Hakkı teslim edelim
Dâvâ arkadaşı cezaevinde… Onu oradan kurtarmak için elinden gelen tek şey var… Milletvekili aday sırasını ona veriyor, kendi seçilmesi çok kolay olmayan bir başka bölgeye geçiyor…
Pek çok partide insanlar hatta arkadaşlar vekil seçilebilmek için birbirlerini ezerken, ayak kaydırmaya çalışırken, iyi sıraları kapmak için parti baronlarına para yağdırırken, o özgürlüğüne kavuşturmak istediği ''yoldaş''ı uğruna birinci sıradan ''feragat'' ediyor…
TİP''li Barış Atay yaptı bunu, cezaevindeki Can Atalay için… Savundukları düşünceye asla katılmıyor oluşumuz, sergilenen bu duruşa saygı duymamıza hatta gıpta etmemize engel değil… Arkadaşlık nedir, dostluk nasıl olur, bir düşünce uğruna fedakârlık nasıl ''iyilik'' olmaktan çıkıp ''görev''e dönüşür, işte cevabı…
Diğer partilerin çoğunda özellikle sağ partilerde buna dair tek bir örnek bulabilir miyiz?
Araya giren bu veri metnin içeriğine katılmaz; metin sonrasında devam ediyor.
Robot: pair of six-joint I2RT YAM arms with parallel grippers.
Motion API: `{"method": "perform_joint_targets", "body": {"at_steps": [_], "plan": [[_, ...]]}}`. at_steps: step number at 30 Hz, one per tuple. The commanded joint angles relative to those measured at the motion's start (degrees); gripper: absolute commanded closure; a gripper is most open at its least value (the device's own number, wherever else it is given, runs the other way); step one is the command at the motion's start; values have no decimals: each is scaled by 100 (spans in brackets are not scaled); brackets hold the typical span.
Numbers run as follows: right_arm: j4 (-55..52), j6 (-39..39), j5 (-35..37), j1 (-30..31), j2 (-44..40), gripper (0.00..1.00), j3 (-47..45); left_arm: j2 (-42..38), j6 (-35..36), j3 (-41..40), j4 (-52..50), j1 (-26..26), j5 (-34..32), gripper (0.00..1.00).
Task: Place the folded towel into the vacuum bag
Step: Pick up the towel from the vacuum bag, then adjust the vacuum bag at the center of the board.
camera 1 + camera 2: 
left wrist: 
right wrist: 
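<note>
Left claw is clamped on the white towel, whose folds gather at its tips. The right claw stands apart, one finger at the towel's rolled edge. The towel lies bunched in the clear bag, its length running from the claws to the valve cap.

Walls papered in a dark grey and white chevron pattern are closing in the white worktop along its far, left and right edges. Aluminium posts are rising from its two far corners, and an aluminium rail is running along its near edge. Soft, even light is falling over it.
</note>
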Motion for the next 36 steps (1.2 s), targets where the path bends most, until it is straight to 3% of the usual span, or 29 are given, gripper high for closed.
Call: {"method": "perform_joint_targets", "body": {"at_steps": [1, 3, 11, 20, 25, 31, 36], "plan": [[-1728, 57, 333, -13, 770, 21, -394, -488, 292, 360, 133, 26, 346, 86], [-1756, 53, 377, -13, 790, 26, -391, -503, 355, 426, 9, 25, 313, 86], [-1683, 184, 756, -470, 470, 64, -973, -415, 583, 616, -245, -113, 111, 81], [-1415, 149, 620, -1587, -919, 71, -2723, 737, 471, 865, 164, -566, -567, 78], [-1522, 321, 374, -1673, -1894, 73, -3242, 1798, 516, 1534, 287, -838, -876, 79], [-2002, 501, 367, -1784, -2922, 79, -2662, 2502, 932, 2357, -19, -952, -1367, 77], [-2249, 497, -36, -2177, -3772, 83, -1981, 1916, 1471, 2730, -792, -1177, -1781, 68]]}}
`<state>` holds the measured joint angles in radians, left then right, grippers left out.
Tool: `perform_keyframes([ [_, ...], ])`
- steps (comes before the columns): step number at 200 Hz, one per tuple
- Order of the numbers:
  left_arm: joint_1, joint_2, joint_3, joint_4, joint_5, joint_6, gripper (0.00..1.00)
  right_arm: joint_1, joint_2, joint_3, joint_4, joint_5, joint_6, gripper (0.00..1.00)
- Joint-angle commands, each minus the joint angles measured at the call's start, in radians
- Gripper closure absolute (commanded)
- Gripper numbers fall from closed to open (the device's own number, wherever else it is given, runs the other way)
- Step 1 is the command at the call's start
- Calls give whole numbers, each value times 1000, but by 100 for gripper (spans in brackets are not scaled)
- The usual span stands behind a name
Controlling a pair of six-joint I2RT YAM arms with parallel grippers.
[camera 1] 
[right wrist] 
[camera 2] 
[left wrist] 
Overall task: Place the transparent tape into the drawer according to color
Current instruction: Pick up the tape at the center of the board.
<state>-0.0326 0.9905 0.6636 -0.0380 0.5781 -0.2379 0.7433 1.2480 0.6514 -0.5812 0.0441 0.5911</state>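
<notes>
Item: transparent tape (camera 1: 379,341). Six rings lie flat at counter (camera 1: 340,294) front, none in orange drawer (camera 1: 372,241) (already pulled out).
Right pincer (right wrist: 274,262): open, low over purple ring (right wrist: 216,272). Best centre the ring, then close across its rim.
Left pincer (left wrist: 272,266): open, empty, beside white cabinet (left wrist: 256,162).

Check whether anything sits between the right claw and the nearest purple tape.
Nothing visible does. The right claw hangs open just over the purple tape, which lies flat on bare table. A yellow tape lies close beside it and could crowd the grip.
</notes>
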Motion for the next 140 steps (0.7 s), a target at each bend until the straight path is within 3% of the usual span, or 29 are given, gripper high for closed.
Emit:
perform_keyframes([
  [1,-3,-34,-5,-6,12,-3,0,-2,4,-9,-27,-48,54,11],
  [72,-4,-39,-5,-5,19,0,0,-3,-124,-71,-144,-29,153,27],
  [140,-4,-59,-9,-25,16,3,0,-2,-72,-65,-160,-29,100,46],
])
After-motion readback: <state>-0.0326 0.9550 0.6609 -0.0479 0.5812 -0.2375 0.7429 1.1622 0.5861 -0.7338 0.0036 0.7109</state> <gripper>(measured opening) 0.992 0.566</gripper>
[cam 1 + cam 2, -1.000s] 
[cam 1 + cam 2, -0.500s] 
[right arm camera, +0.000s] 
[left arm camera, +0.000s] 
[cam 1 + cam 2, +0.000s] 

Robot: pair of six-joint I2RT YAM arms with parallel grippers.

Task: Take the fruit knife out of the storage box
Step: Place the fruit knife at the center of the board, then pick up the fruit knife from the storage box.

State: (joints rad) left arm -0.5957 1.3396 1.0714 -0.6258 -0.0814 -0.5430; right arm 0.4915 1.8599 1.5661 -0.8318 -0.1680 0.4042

Onlar ''batıl''ı savunurken bile bu tür fedakârlıklar yapabilirken, sözde ''hakkı'' savunanlar, yoldaşları, gönüldaşları, ülküdaşları vs. için "Öncelik senindir" diyebilmişler mi hiç?
***
Kabul edelim ki ''sağ''ın zihin dünyasında kalmamış erdemler bunlar artık… Onlar seçim arifelerini ''mahşer günü''ne çevirmekle meşguller… Hani, kimsenin kimseye faydasının olmayacağı, herkesin birbirinden kaçacağı gün gibi… Milletvekili sıralamasında garanti yeri kapmak için her türlü ayak oyununun, çirkefliğin, pusunun sıradanlaşması gibi…
Oysa dostluk, arkadaşlık ve ondan ötesi insanlık denen değerler var…
Kemal Tahir''in Kurt Kanunu''nda işlediği enfes bir kesitten söz edelim… İttihatçılardan Kara Kemal ve Abdülkadir Bey (eserde Abdülkerim olarak geçer), İzmir suikastı dolayısıyla gıyaplarında idam istemiyle yargılanmaktadırlar…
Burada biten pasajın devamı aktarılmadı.